Wednesday, June 3, 2020

Book Review: Rocket to the Morgue by Anthony Boucher, Introduction by F. Paul Wilson

Rocket to the Morgue (Sister Ursula #2) by Anthony Boucher, Introduction by F. Paul Wilson

 Paperback, 264 pages Published July 2019 by American Mystery Classics (first published 1942)

 I took an interesting route to this book. Anthony Boucher whose real name was William Anthony Parker White wrote books and edited magazines in more than one genre. It is one thing to have had such an impact in one genre that awards and conventions are named after you, but amazing to have impacted two genres. Boucher is known for being a godfather of American mystery novels but it was his impact on Science Fiction that got my attention. I will admit a few years ago Boucher was not a name I knew. Then when my friends and I started the Dickheads Philip K Dick podcast a running joke grew over the episodes. Shout out to Tony, because his influence on the life of Philip K Dick was profound. 

We constantly saw evidence of influence. Two editors had the biggest impact on PKD. Don Wollheim published most of Phil's novels and when talking about his career and the genre Phil always gave Don the credit for being not just one of but the MOST important person in Science fiction. Boucher, on the other hand, was more important to Phil on a personal as well as professional level. It is not just that he bought Phil's first short story Roog, but Tony inspired Phil to write Science Fiction in the first place. The two met and became friends in Berkley when this novel was already a re-printed classic. Philip Dick was working in a record store and Boucher was a regular, picking up vinal to play on his local opera radio show. Phil had dismissed the idea of writing sci-fi as kid stuff and it was Boucher that showed him that you could be a smart reader/ writer of the genre.

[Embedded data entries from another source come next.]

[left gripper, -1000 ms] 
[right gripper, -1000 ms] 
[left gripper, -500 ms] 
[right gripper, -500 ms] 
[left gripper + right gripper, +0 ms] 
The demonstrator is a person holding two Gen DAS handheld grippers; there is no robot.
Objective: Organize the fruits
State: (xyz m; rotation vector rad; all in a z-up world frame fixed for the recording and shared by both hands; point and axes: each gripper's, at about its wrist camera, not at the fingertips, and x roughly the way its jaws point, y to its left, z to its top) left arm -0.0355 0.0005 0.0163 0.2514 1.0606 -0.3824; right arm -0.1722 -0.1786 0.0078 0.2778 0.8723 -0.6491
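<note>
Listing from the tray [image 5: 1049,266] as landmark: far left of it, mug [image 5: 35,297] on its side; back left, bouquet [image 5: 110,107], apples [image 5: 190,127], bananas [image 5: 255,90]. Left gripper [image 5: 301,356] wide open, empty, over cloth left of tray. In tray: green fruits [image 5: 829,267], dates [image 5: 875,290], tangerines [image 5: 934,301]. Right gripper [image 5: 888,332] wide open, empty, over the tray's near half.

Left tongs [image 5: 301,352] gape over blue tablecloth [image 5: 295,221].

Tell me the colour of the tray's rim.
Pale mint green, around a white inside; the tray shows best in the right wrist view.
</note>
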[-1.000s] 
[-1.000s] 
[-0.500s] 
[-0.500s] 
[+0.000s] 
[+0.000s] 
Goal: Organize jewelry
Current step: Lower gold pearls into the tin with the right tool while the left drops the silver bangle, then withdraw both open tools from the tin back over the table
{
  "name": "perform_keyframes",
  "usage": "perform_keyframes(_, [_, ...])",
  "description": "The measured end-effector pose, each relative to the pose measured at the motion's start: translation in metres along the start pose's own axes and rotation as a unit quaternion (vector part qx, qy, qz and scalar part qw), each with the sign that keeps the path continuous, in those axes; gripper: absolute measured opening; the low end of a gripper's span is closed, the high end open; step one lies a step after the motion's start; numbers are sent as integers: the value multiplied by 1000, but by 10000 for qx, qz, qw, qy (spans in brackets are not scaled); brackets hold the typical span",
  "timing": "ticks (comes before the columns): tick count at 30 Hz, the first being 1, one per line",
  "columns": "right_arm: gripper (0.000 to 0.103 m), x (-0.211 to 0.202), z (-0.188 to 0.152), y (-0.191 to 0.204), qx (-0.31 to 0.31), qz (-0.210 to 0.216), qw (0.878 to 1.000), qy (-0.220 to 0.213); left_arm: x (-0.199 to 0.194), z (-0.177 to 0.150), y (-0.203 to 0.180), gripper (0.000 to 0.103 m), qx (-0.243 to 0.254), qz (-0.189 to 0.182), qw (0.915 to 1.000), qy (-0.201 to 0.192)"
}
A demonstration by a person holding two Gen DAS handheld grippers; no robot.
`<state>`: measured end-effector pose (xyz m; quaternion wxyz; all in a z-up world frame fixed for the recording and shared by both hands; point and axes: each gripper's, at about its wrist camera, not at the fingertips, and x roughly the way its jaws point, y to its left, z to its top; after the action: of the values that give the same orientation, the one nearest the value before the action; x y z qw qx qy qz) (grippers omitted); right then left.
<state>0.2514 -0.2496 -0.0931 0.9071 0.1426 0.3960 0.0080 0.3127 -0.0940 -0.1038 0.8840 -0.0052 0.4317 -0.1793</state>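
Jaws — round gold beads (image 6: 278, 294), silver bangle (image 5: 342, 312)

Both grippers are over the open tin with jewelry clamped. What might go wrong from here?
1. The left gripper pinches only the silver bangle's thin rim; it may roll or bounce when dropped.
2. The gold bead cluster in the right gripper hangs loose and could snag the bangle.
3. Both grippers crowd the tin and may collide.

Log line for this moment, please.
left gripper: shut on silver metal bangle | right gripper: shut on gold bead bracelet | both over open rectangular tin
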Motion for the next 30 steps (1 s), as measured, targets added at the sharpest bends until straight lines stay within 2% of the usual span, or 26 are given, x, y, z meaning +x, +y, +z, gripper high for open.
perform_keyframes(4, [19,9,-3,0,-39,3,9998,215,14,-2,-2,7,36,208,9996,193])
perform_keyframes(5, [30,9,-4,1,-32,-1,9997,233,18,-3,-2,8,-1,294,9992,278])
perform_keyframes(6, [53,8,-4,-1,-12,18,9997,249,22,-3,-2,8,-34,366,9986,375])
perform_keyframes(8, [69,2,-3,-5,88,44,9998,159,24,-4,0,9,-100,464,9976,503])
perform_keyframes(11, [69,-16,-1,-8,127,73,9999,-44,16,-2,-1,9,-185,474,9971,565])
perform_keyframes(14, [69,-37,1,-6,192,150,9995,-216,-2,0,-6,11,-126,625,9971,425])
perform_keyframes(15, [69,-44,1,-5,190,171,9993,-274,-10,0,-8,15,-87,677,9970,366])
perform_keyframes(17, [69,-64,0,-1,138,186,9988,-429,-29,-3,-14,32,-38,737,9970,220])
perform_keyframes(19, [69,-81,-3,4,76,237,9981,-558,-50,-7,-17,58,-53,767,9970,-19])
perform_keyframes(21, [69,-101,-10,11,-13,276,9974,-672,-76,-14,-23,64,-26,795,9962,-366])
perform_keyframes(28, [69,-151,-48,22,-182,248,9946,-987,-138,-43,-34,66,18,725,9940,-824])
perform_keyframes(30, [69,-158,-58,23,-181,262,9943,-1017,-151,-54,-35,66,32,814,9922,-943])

It wasn't just pulpy kids stuff like Buck Rodgers. As a long time fan of A.E. Van Vogt Phil knew that but needed Boucher's encouragement to write. Boucher also hosted a bay area writers group that included Dick, Marian Zimmer Bradley, and Ray Nelson among others. 

This group of friends would gather and talk about writing and critique each others work. Boucher of course had experience with a group like this and they were the basis of the novel Rocket To the Morgue. In 1940 Boucher and his wife were living in LA, and Boucher became a member of a writers group called the Minana literary society. This was a real writer's group that at the time was hosted by Robert Heinlein, and included L. Ron Hubbard, Henry Kutter and his wife C.L. Moore to name a few. Boucher used this group and real-life Science fiction figures like Forrest J Ackerman and John W. Campbell as characters in this murder mystery. 

Keep in mind this novel was released under the name HH Holmes (yes the same name as the less famous at the time first American serial killer) Boucher made himself a character in the book as well. The details of the group are thinly veiled indeed Austin Carter is clearly Heinlein, D. Vance Wimpole is Hubbard, Halstad Pyn is likely the future founder of Famous Monsters Fores J Ackerman who in 1940 was an agent. Don Stuart who is mentioned but not in the action is John W. Campbell. 

So you see This book is a work of genius and super important to the history of two genres. It is important because: 

 1. Boucher tells a fascinating locked room mystery with interesting characters. 

 2. Boucher comments on a meta-level about the personalities of important figures in the history of science fiction. It is a chance to get to know these figures. 

 3. Boucher tells a great story and still manages to comment on the Science Fiction genre at a time that it was in infancy. Confined to pulp magazines and tiny convention halls. Science fiction novels didn't get hardcover books so he was also introducing the world to the genre. Just two years before he approached a major mystery magazine to open his own SF magazine that still publishes today 50 plus years after his death.

 4. A mystery novel sure but the most recent edition which features a great addition in the form of an excellent introduction by F.Paul Wilson makes sense to be shelved next to classic non-fiction books on the genre. Why because you'll learn levels of the history reading it.

 So the actual story is a fun one. The heir to the literary estate of a writer who wrote popular supernatural detective novels Hilary Foulkes has several enemies. In 1941 Hollywood wants to make his father's stories into movies, and famous Science Fiction writers want to continue his work, but he has refused their efforts, after several attempts at his life the suspicions are directed at the sci-fi group. The action follows a Detective Terrance Marshall and Sister Mary Ursula, a nun of the Sisters of Martha of Bethany who has always dreamed of being a cop. This is the second Sister Ursula book but I have no idea if I am missing out on background about her. 

 The Mystery at the heart of the novel is fun, but it was not what interested me. The commentary and history of the Sci-fi genre were enough for me to make this a great read. The fun story was just a great bonus. As F.Paul Wilson author of The Keep and the Repairmen Jack Series said in his introduction "It made me want to run up to every science fiction fan I know and shove a copy at them, shouting "you have to read this!" I agree this book is a must-read for scholars of the genre.


Unknown said...

Why under the H H Holmes name? Anyone know why?

David Agranoff said...

HH Homles was the first American serial killer.